Les médecins responsables du Service métropolitain d’urgence psychiatrique de Porto (UMPP), situé à l’hôpital de São João depuis avril 2006, ont démissionné car ce service souffrait de «diverses limitations et problèmes» depuis sa création.

Dans la lettre de démission datée de mardi, à laquelle Lusa a eu accès aujourd’hui, les huit psychiatres affirment que l’UMPP « souffre de diverses limitations et problèmes depuis sa création qui ont été systématiquement soulevés par les professionnels de santé qui y travaillent et par leurs représentants ».

Adressant la lettre au président du conseil d’administration de l’Administration régionale de la santé du Nord (ARS-Norte), au coordonnateur régional de la Santé mentale de l’ARS-Norte et aux directeurs des Services de psychiatrie, les médecins précisent qu’un des problèmes « fondamentaux » de cette urgence est « l’absence de définition des critères de saisine ».
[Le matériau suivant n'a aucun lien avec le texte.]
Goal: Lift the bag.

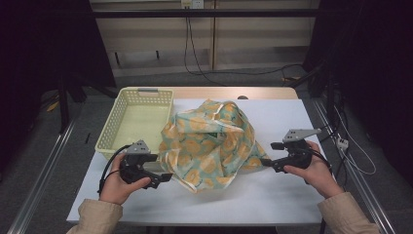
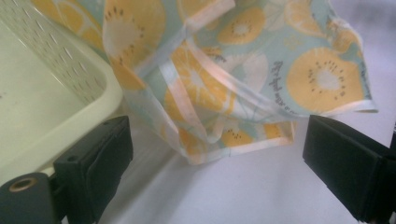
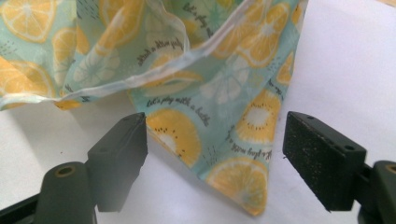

Les cliniciens écrivent que ce problème a été « déjà rapporté et discuté à plusieurs reprises dans des réunions de coordination qui méritaient la préparation d’un document par la coordination de l’UMPP en 2018 ».

« Début 2020, lors d’une réunion avec l’ARS-Norte, la mise en œuvre des critères de saisine a été communiquée, mais cela ne s’est jamais produit, contribuant à l’utilisation de l’UMPP d’un nombre énorme de cas sans indication d’observation dans un contexte d’urgence. et, ainsi, à un afflux excessif et inapproprié d’utilisateurs », font-ils référence.

Soulignant que depuis le début de la pandémie de covid-19 il y a eu une « forte détérioration du mode de fonctionnement » de l’UMPP, affectée par les « sévères limitations dans le transfert des patients vers le service d’hospitalisation arrière d’urgence (Hôpital Magalhães Lemos) », les médecins affirment que le manque d’articulation avec ce service « rend le modèle de fonctionnement actuel irréalisable ».

Dans la lettre, les huit professionnels de santé disent avoir déjà, à plusieurs reprises, individuellement et collectivement, dénoncé « la gravité de ces situations à différentes entités », mais que dans « l’absence de réponses et de résolution de problèmes », ils ont communiqué leur excuse. de responsabilité pour les risques résultant de la non-résolution de problèmes qui « mettent en danger la sécurité clinique, la qualité du service rendu et la dignité des usagers et des professionnels ».

Evoquant une réunion demandée le 9 juillet avec le conseil d’administration de l’ARS-Norte, les médecins affirment qu’il existe des « difficultés de communication » avec cette entité et que la réunion « n’a pas encore été programmée ».

« Nous notons également le manque d’articulation notoire entre l’ARS-Norte et la Coordination de l’UMPP, qui a abouti à la récente demande de démission du Dr Márcia Mota, avec laquelle nous sympathisons », rapportent les cliniciens, justifiant la démission du coordinateur par le « manque d’information  » sur les plans de travail à l’hôpital de Magalhães Lemos, le  » manque de réponse  » à la demande de réunion et de ne pas avoir été convoqué à la réunion ARS-Norte, le 1er octobre, avec l’objectif de discuter des conditions actuelles de l’UMPP .

« Tous ces faits ont suscité une profonde indignation chez les psychiatres des différents établissements qui participent à l’UMPP et, bien entendu, chez leurs chefs d’équipe, qui ont tout fait pour atténuer les effets de ces graves problèmes dans la prise en charge des usagers », ont-ils déclaré. ajouter.

Lusa a essayé d’obtenir des éclaircissements de l’ARS-Norte, mais jusqu’à présent, cela n’a pas été possible.

ARS-Norte a déclaré au Jornal de Notícias, qui a annoncé aujourd’hui la démission de l’équipe responsable de l’équipe de l’UMPP, qu’ARS-Norte a déclaré qu’elle « travaillait » pour essayer de résoudre le problème et a assuré qu’elle n’avait pas renoncé à garder Márcia Mota dans ses fonctions actuelles, précisant qu' »a rencontré et continuera à travailler avec la coordinatrice afin de trouver une solution et de voir la possibilité de rester en poste ».

Depuis le 1er avril 2006, l’UMPP opère au Centre Hospitalier Universitaire de São João (CHUSJ).